■ Assignment:
Match the string "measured" against each line below, and copy every line that matches.
- Opening Delimiter -
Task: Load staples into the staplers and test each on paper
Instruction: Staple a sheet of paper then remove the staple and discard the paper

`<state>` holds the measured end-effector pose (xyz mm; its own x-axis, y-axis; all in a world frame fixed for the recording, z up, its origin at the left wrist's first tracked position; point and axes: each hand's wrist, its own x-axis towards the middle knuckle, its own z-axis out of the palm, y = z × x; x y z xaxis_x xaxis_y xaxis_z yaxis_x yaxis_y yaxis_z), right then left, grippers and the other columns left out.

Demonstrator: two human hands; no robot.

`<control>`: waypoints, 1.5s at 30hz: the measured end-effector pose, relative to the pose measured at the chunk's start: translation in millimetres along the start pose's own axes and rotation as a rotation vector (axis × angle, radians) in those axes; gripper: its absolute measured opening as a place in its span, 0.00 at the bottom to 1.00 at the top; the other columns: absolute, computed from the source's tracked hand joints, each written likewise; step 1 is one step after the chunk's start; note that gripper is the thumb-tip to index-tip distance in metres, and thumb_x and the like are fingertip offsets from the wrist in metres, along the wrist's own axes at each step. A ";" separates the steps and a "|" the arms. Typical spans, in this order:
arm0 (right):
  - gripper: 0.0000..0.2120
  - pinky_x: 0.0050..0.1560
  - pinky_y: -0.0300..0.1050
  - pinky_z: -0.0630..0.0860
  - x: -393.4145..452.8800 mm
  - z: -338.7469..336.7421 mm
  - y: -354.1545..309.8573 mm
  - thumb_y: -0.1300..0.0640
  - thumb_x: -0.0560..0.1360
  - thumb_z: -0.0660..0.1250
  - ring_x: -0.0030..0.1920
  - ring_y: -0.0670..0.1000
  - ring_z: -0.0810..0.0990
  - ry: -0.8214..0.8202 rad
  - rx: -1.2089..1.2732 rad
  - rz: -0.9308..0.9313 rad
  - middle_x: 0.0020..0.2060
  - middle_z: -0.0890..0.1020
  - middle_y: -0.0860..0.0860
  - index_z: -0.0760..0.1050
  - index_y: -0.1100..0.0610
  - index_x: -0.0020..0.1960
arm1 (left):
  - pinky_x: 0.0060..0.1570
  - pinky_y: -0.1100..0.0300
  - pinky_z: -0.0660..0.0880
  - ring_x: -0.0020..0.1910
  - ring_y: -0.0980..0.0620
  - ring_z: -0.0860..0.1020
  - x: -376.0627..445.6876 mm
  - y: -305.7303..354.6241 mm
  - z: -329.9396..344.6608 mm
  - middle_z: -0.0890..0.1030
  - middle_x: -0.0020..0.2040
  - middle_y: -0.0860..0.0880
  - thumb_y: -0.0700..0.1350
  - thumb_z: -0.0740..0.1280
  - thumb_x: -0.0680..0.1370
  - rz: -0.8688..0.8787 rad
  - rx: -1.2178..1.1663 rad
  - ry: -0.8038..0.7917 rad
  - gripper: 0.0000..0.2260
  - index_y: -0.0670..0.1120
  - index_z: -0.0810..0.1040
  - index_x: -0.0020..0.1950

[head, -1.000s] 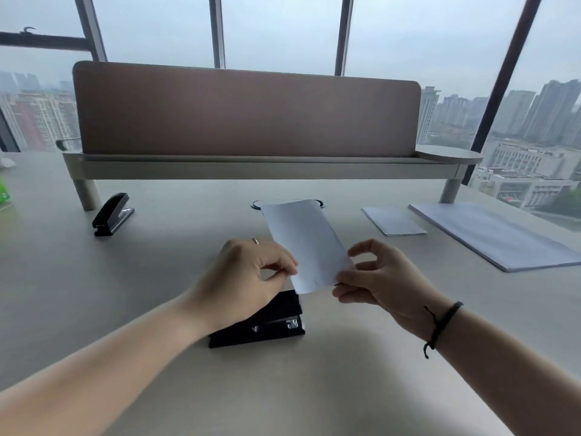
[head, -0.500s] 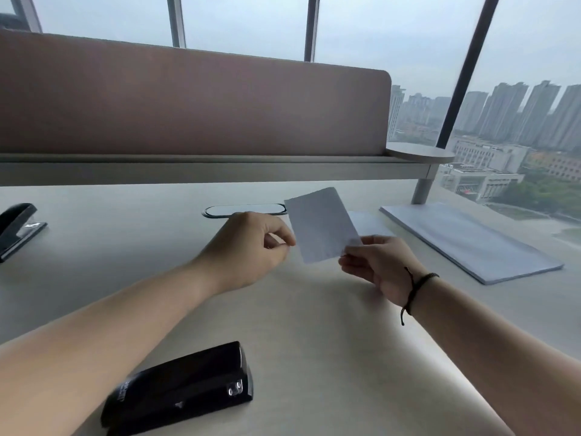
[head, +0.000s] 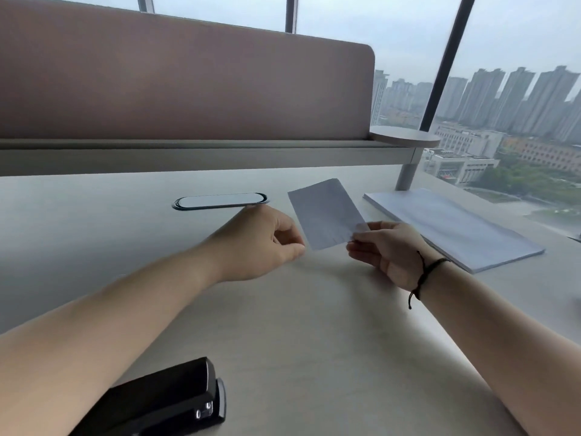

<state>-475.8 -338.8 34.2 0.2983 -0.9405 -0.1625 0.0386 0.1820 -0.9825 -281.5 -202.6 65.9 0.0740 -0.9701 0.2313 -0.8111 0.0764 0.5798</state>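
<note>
Tall windows (head: 490,36) look out on grey towers behind a brown partition panel (head: 188,89). Below it runs the pale counter (head: 298,325). A stack of paper (head: 456,228) lies at its right side. A black stapler (head: 163,401) sits at the near edge, well apart from both hands. The slip of paper (head: 323,212) is held up mid-counter, the right hand (head: 386,250) with its grip clamped on the slip's lower right corner. The left hand (head: 264,243) is just beside the slip, its grip curled together on nothing. An oval cable port (head: 220,201) lies behind.

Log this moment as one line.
right hand: pinches paper slip | left hand: curled, holding nothing | stapler: on desk, untouched | paper stack: right
</note>
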 end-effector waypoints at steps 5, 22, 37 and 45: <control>0.06 0.35 0.43 0.82 -47.1 -11.7 0.7 0.72 0.73 0.68 0.31 0.53 0.83 -0.042 0.120 0.032 0.33 0.83 0.59 0.77 0.69 0.50 | 0.39 0.62 0.75 0.39 0.57 0.82 -7.0 26.5 -11.4 0.82 0.35 0.57 0.52 0.70 0.75 -0.069 0.006 0.095 0.08 0.50 0.83 0.39; 0.05 0.34 0.44 0.83 -318.1 -255.5 30.9 0.72 0.74 0.66 0.29 0.51 0.83 0.279 0.179 -0.115 0.34 0.83 0.59 0.76 0.65 0.47 | 0.33 0.56 0.83 0.36 0.47 0.82 -89.8 277.0 192.4 0.80 0.41 0.44 0.34 0.72 0.74 0.056 -0.516 -0.191 0.08 0.47 0.79 0.44; 0.06 0.35 0.47 0.84 -401.1 -425.1 296.3 0.74 0.74 0.64 0.31 0.56 0.83 0.752 0.503 0.340 0.35 0.83 0.63 0.74 0.69 0.50 | 0.45 0.44 0.83 0.35 0.45 0.81 -188.4 306.2 500.4 0.78 0.43 0.43 0.32 0.66 0.76 -0.224 -0.471 -0.811 0.08 0.39 0.79 0.53; 0.13 0.30 0.44 0.83 -377.4 -430.2 402.5 0.74 0.75 0.63 0.31 0.55 0.82 0.866 0.621 0.561 0.38 0.80 0.64 0.70 0.72 0.60 | 0.47 0.53 0.82 0.39 0.44 0.82 -201.8 237.2 567.0 0.83 0.43 0.40 0.45 0.66 0.79 -0.357 -0.349 -0.941 0.11 0.38 0.82 0.49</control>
<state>-983.1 -34.0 -338.9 -0.3101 -0.5235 -0.7936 0.6317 0.5103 -0.5835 -817.8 -119.4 -286.1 -0.3242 -0.7254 -0.6072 -0.6092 -0.3310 0.7207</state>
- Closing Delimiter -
■ Final answer:
`<state>` holds the measured end-effector pose (xyz mm; its own x-axis, y-axis; all in a world frame fixed for the recording, z up, its origin at the left wrist's first tracked position; point and axes: each hand's wrist, its own x-axis towards the middle knuckle, its own z-axis out of the palm, y = z × x; x y z xaxis_x xaxis_y xaxis_z yaxis_x yaxis_y yaxis_z), right then left, grippers and the other columns left out.
`<control>`: waypoints, 1.5s at 30hz: the measured end-effector pose, relative to the pose measured at the chunk's start: translation in millimetres along the start pose's own axes and rotation as a rotation vector (axis × angle, radians) in those axes; gripper: its absolute measured opening as a place in its span, 0.00 at the bottom to 1.00 at the top; the other columns: absolute, computed from the source's tracked hand joints, each written likewise; step 1 is one step after the chunk's start; note that gripper is the thumb-tip to index-tip distance in metres, and thumb_x and the like are fingertip offsets from the wrist in metres, along the wrist's own axes at each step. A ";" separates the steps and a "|" the arms. Typical spans, in this order:

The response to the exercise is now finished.